======== Study material ========
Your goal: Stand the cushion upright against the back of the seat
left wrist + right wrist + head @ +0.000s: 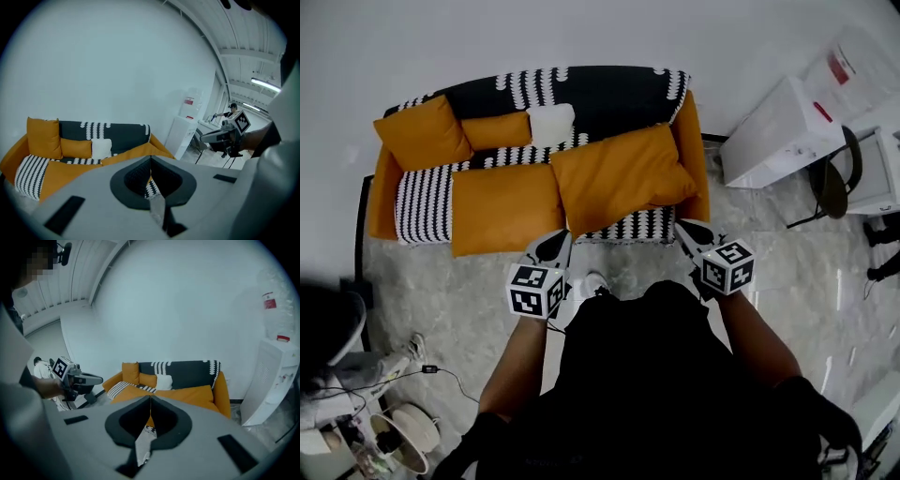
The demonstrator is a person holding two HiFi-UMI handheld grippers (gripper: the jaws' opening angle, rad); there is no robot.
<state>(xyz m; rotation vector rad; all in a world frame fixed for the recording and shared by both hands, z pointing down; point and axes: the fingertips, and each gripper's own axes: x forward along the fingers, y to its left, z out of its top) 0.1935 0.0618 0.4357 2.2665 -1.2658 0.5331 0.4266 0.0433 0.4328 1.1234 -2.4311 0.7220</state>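
Both tongs are pinched together with nothing in them. The left gripper (552, 247) and right gripper (693, 234) hover low in the middle of the frame, just in front of the sofa (609, 98), marker cubes facing up. Nothing's stood up yet: 2 big orange cushions lie flat on the seat — the left cushion (504, 208) at center-left, and the right cushion (619, 175) beside it, skewed, corners touching. Against the backrest there's an upright orange pillow (422, 131) at upper left, then a small orange pillow (497, 129) and a small white pillow (551, 123). A white cabinet (778, 131) sits at upper right.
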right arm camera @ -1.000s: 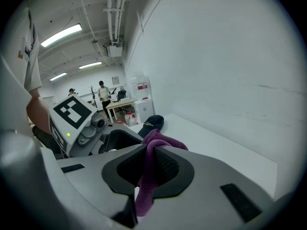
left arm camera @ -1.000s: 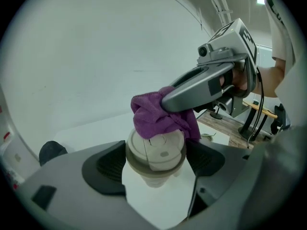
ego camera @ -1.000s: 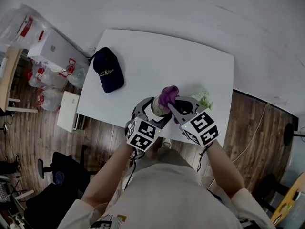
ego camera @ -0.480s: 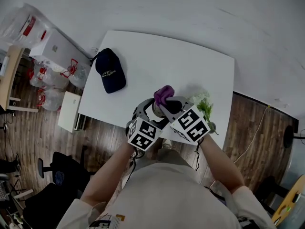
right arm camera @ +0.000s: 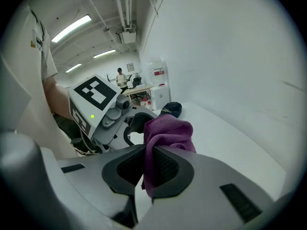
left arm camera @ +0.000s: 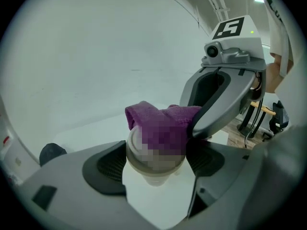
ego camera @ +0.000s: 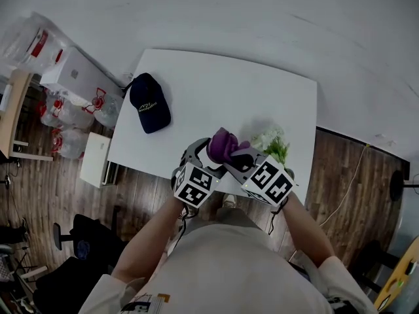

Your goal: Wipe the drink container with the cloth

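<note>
Wooden floor runs beneath a white table that stands against a pale wall. To the table's left, on the floor, are a white box and some clear plastic bags with red print. The person, in a light shirt, stands at the table's near edge with both forearms reaching forward, the two grippers close together over that edge.

The left gripper has its jaws closed on the drink container, one dark pad against each side of it just under the lid. The right gripper comes in from the right and sits just above and beside the left one. Its jaws are pressed together on the cloth, with a fold of fabric pinched between the ribbed pads and the rest bunching out past the tips.

A dark cap lies on the left part of the table, well apart from the grippers. A small bunch of white flowers with green leaves lies near the table's right near corner, just beside the right gripper.

The drink container is a pale cup with a round lid, held upright at the near edge of the table; whether its base touches the tabletop cannot be told. The purple cloth lies over the lid's top, touching it and covering most of it.
</note>
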`<move>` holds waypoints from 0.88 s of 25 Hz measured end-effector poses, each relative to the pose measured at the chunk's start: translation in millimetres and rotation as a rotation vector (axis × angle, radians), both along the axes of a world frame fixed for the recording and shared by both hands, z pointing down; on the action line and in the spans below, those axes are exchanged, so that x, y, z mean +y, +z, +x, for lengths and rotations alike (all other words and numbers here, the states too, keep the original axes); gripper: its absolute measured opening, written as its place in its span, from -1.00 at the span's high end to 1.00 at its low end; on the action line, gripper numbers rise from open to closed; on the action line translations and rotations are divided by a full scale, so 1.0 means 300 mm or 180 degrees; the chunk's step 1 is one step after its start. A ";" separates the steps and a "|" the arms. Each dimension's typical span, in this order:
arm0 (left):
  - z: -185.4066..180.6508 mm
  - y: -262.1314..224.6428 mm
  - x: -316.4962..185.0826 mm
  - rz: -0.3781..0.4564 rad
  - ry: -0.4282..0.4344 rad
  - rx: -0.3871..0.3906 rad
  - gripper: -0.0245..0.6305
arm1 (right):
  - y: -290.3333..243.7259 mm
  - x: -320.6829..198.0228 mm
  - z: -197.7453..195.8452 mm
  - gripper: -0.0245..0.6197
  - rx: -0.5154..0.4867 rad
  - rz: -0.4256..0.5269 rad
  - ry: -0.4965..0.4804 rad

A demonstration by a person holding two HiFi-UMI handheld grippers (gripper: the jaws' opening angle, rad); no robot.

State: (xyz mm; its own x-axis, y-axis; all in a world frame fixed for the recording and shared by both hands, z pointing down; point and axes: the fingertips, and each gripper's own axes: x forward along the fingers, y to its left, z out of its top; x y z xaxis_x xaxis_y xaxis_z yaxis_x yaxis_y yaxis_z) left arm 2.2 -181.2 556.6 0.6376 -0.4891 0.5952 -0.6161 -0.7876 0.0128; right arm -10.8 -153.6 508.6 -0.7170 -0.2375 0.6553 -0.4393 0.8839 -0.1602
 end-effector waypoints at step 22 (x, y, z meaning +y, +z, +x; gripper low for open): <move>-0.009 0.009 0.006 -0.0044 0.0107 -0.0129 -0.31 | -0.010 -0.072 -0.099 0.77 -0.0045 0.0305 0.0057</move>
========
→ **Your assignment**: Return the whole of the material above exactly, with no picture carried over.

→ **Response to the exercise**:
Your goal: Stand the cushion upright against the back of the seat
left wrist + right wrist + head @ +0.000s: 
The demonstrator is a person holding two HiFi-UMI handheld grippers (gripper: the jaws' opening angle, rad); there is no robot.
<state>(xyz m; rotation vector rad; all in a world frame fixed for the recording and shared by both hands, z pointing down; point and axes: the fingertips, and each gripper's own axes: x forward along the fingers, y to its left, z out of its top) 0.1935 0.0618 0.4357 2.2665 -1.2658 0.5331 0.4266 0.0433 0.4328 1.1234 -2.4311 0.7220</state>
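Both tongs are pinched together with nothing in them. The left gripper (552, 247) and right gripper (693, 234) hover low in the middle of the frame, just in front of the sofa (609, 98), marker cubes facing up. Nothing's stood up yet: 2 big orange cushions lie flat on the seat — the left cushion (504, 208) at center-left, and the right cushion (619, 175) beside it, skewed, corners touching. Against the backrest there's an upright orange pillow (422, 131) at upper left, then a small orange pillow (497, 129) and a small white pillow (551, 123). A white cabinet (778, 131) sits at upper right.
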right arm camera @ -1.000s: 
left arm camera @ -1.000s: 
ego camera @ -1.000s: 
ego camera @ -0.480s: 
right arm camera @ +0.000s: 
left arm camera @ +0.000s: 
ego camera @ +0.000s: 

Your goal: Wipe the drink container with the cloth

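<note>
Wooden floor runs beneath a white table that stands against a pale wall. To the table's left, on the floor, are a white box and some clear plastic bags with red print. The person, in a light shirt, stands at the table's near edge with both forearms reaching forward, the two grippers close together over that edge.

The left gripper has its jaws closed on the drink container, one dark pad against each side of it just under the lid. The right gripper comes in from the right and sits just above and beside the left one. Its jaws are pressed together on the cloth, with a fold of fabric pinched between the ribbed pads and the rest bunching out past the tips.

A dark cap lies on the left part of the table, well apart from the grippers. A small bunch of white flowers with green leaves lies near the table's right near corner, just beside the right gripper.

The drink container is a pale cup with a round lid, held upright at the near edge of the table; whether its base touches the tabletop cannot be told. The purple cloth lies over the lid's top, touching it and covering most of it.
</note>
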`<move>` holds waypoints from 0.88 s of 25 Hz measured end-effector poses, each relative to the pose measured at the chunk's start: translation in millimetres and rotation as a rotation vector (axis × angle, radians), both along the axes of a world frame fixed for the recording and shared by both hands, z pointing down; on the action line and in the spans below, those axes are exchanged, so that x, y, z mean +y, +z, +x, for lengths and rotations alike (all other words and numbers here, the states too, keep the original axes); gripper: its absolute measured opening, written as its place in its span, from -1.00 at the span's high end to 1.00 at its low end; on the action line, gripper numbers rise from open to closed; on the action line translations and rotations are divided by a full scale, so 1.0 means 300 mm or 180 degrees; the chunk's step 1 is one step after its start. A ";" separates the steps and a "|" the arms. Each dimension's typical span, in this order:
arm0 (left):
  - z: -185.4066..180.6508 mm
  - y: -262.1314..224.6428 mm
  - x: -316.4962..185.0826 mm
  - rz: -0.3781..0.4564 rad
  - ry: -0.4282..0.4344 rad
  - rx: -0.3871..0.3906 rad
  - gripper: -0.0245..0.6305
arm1 (right):
  - y: -290.3333..243.7259 mm
  - x: -320.6829..198.0228 mm
  - z: -197.7453..195.8452 mm
  - gripper: -0.0245..0.6197
  - rx: -0.5154..0.4867 rad
  - rz: -0.4256..0.5269 rad
  - ry: -0.4965..0.4804 rad

A demonstration by a person holding two HiFi-UMI handheld grippers (gripper: the jaws' opening angle, rad); no robot.

State: (xyz mm; its own x-axis, y-axis; all in a world frame fixed for the recording and shared by both hands, z pointing down; point and axes: the fingertips, and each gripper's own axes: x forward along the fingers, y to its left, z out of its top; x y z xaxis_x xaxis_y xaxis_z yaxis_x yaxis_y yaxis_z) left arm 2.2 -181.2 556.6 0.6376 -0.4891 0.5952 -0.6161 -0.7876 0.0128; right arm -10.8 -153.6 508.6 -0.7170 -0.2375 0.6553 -0.4393 0.8839 -0.1602
 end-effector waypoints at step 22 (x, y, z meaning +y, +z, +x; gripper low for open): <move>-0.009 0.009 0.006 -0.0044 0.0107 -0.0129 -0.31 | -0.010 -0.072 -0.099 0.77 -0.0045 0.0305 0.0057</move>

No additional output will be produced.